The malicious job applications contain two alarming elements: Applicants are stealing identities to obtain video job interviews and in those interviews, it appears the video is being manipulated to conceal the applicant's identity. Video doesn't appear to match the sound — including when an applicant coughs or sneezes — and dialog appears to be run through some kind of voice changer, which the FBI says may be a deepfake.
In May, the FBI and Department of State warned that North Korean operatives were generating revenue for the Kim regime by obtaining remote posts in Western countries. The FBI did not link the two warnings.
Joseph Blankenship, vice president and research director for security and risk at Forrester, told SC Media that while the deepfake element is most likely to generate headlines, job applicants engineering roles as insider threats using stolen personally identifiable information may be more insidious.

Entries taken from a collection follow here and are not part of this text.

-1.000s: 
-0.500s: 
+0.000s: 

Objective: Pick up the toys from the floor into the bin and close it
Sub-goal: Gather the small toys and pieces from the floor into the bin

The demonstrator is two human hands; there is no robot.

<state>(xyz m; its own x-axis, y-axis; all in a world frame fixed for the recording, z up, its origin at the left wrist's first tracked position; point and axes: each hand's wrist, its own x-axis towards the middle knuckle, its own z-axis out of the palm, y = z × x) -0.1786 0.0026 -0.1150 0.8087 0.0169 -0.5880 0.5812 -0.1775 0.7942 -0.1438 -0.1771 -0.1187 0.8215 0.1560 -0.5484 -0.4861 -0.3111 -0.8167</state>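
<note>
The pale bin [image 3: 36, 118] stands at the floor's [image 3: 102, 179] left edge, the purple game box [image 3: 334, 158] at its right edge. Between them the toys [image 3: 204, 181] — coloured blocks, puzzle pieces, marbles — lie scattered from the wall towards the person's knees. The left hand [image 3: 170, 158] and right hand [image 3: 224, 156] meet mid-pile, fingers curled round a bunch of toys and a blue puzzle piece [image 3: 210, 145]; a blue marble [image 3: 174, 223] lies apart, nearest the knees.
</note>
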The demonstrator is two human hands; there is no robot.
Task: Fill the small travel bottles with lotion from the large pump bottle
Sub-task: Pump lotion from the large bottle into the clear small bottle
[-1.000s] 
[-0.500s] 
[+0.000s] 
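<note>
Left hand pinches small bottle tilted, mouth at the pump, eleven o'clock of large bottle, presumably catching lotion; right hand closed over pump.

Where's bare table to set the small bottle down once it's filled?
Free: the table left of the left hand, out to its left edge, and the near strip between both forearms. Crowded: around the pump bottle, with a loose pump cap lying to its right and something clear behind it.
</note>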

"If someone has managed to successfully imitate somebody with their PII and can answer questions about them, to me that says maybe the background check alone isn't going to be enough to positively identify somebody," he said.
Use of stolen identities is made much easier in the work-from-home era, where the entire lifespan of a job, from hiring to retirement, can be done without an in-person presence. Blankenship notes that he has hired five people during the pandemic whom he largely knows digitally.

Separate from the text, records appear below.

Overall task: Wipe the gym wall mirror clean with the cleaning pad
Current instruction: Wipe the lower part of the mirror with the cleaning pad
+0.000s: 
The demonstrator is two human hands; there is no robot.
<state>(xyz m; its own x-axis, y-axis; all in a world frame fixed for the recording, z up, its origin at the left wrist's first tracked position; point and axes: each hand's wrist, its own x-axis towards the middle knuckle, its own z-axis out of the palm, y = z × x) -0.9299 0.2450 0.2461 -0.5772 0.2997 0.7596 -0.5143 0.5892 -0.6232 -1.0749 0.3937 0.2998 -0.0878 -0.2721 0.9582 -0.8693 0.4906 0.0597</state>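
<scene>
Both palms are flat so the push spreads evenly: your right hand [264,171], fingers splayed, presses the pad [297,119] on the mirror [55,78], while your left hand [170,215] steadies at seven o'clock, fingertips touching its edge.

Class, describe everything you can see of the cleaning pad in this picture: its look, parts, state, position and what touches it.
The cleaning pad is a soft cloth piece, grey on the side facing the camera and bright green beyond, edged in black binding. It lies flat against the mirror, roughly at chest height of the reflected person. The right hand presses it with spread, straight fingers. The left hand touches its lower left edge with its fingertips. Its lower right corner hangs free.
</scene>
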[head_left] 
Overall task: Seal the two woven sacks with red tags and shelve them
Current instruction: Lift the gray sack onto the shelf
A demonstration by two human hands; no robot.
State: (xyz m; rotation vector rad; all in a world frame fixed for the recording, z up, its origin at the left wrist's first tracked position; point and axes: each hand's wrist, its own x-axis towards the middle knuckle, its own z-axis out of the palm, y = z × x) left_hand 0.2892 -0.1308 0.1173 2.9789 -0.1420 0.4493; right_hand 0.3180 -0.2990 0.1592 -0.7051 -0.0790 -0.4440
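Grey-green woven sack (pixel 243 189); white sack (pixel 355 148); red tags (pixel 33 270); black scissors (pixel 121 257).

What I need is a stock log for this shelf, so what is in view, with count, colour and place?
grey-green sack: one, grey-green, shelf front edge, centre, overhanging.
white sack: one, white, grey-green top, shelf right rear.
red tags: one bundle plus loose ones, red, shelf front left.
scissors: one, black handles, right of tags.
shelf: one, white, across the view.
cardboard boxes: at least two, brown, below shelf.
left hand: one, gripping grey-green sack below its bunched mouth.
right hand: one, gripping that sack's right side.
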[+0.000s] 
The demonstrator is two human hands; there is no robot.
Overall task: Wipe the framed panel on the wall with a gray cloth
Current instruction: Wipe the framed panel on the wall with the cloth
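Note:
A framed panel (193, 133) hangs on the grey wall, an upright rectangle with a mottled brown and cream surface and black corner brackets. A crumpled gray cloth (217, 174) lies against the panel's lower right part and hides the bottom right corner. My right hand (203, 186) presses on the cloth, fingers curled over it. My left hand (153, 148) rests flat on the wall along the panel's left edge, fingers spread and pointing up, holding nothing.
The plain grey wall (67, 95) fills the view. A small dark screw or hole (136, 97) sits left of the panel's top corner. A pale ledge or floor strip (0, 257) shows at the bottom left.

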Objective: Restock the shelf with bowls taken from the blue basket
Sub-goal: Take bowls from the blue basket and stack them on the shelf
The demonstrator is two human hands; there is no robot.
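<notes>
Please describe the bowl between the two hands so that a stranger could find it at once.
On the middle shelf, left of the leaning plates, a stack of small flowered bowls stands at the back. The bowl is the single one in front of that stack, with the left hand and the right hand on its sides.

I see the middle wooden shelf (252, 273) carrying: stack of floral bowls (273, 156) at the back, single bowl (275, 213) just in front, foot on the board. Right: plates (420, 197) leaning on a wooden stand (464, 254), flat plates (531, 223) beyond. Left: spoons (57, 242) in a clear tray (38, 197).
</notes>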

"I have kind of joked with one of them that as I knew they were an avatar, not actually a real person," he said.
This is not an entirely new threat. It does, however, take a new spin on an old threat. China, for example, has planted agents at firms to steal intellectual property in the past. But, in those cases, jobs were office-based, and workers were not using stolen identities.
"This may necessitate that a CISO has to maybe get out of their comfort zone and go and work with the HR and recruiting teams, to help them understand the threat," he said. "We have to find ways to prove that the person is who they say they are."